Following Costner’s other 2015 movie Black or White, where he takes on race relations between black and white cultures, here Disney allows him to address the emerging Hispanic demographic and the race relations that have been fueling recent hot button political issues such as immigration reform.  Other notable films of the last year or two that are broadening this burgeoning Hispanic market, and using film to inspire all groups of people at the same time, include this year’s film Spare Parts, and last year’s Pulling StringsGirl in Progress, and Instructions Not Included.

This film is formula down the line from the hard-nosed coach who really cares, to the coach who neglects his family in pursuit of his own redemption.  Such themes emerged in Disney’s box-office hit Remember the Titans, for example.  And one needs only watch the trailer for McFarland, USA to know what kind of ending this film might have for this young team of unlikely runners.

Yet, despite these typical narratives, this film largely succeeds because it understands the idea of community better than many other films with similar themes. The us vs. them motif involving race relations is quickly stamped out as Coach White and his wife (Maria Bello) and their two daughters (Morgan Saylor, Elsie Fisher) are embraced by the community as they don’t live out of town like the other “white teachers” but truly try to become a part of the community they live in.  They befriend the local grocery store owner, and the neighbors and even begin to adopt the meaningful customs of the people they live among, throwing a touching quienceanera celebration for their oldest daughter’s 15thbirthday.

The team itself acts as a sort of community with its own give and take and struggles in the face of the stark reality of pursuing the prize of the sport at the expense of helping to work as a picker and provide for their family.  The team, along with the townsfolk are played with solid performances from Carlos Pratts, Johnny Ortiz, Rafael Martinez, Hector Duran, Sergio Avelar, and Michael Aguero, and others. Even the temptation of Coach White to use this stop in McFarland as a way to get his foot in the door to a more lucrative school is dealt with as a community.

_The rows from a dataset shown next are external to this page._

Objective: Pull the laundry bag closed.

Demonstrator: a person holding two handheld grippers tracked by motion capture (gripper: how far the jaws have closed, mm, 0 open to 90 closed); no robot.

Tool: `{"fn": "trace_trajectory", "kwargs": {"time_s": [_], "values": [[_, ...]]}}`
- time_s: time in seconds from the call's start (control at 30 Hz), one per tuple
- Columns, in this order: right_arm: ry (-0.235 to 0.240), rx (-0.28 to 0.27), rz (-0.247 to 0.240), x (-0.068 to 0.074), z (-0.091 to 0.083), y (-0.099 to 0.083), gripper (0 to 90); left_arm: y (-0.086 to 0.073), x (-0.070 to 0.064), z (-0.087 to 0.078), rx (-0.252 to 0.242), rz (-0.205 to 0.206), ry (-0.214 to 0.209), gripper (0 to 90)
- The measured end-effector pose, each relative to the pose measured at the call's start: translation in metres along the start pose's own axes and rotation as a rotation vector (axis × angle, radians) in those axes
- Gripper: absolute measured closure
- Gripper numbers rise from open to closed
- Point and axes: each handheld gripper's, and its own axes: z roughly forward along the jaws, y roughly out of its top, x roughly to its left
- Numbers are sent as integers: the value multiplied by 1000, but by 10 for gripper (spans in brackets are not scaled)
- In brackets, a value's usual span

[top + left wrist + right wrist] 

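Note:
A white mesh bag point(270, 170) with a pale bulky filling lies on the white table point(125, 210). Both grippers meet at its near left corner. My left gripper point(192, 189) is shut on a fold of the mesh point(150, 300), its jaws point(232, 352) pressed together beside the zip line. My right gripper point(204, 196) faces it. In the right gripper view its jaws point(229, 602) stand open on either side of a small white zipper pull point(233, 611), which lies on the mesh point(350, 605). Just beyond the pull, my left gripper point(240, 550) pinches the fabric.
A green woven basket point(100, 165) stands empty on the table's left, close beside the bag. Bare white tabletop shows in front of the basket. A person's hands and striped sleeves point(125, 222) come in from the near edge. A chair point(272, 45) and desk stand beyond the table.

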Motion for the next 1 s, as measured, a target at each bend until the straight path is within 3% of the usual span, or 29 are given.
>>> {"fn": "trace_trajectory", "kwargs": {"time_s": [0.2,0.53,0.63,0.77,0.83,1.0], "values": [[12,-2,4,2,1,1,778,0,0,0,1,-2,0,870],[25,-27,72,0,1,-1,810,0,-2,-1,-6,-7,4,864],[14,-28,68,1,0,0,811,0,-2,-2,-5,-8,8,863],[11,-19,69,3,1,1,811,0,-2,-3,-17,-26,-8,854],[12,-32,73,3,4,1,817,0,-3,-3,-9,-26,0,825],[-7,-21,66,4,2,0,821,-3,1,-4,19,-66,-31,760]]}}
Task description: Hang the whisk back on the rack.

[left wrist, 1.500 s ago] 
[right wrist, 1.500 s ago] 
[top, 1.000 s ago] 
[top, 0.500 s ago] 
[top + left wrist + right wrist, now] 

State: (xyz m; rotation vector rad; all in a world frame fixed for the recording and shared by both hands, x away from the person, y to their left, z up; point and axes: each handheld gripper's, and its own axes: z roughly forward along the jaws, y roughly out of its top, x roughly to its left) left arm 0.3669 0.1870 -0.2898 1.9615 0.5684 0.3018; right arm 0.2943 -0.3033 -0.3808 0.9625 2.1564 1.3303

By adding USA to the title instead of California, Disney is really crafting this story as an American dream story that could take place in Anytown, USA.  Even though the demographics are very specific in the story, this narrative allows for this bit of “Anytown, USA” marketing to actually resonate in the story and to accomplish its purpose of inspiring all who watch it, regardless of their racial, economic, social, or nationality backgrounds.

Kevin Costner can add this to his resume of inspirational sports films, but like this year’s Black or White, it seems he is also building a resume of films that will inspire conversations between groups that have long had tension, and in so doing, helping us to have a national conversation that will hopefully inspire us to come together as a larger community.  It’s not so bad when all that can take place in under 2 hours and make you want to clap at the same time, even if it is wrapped up in a typical Disney formulaic tale.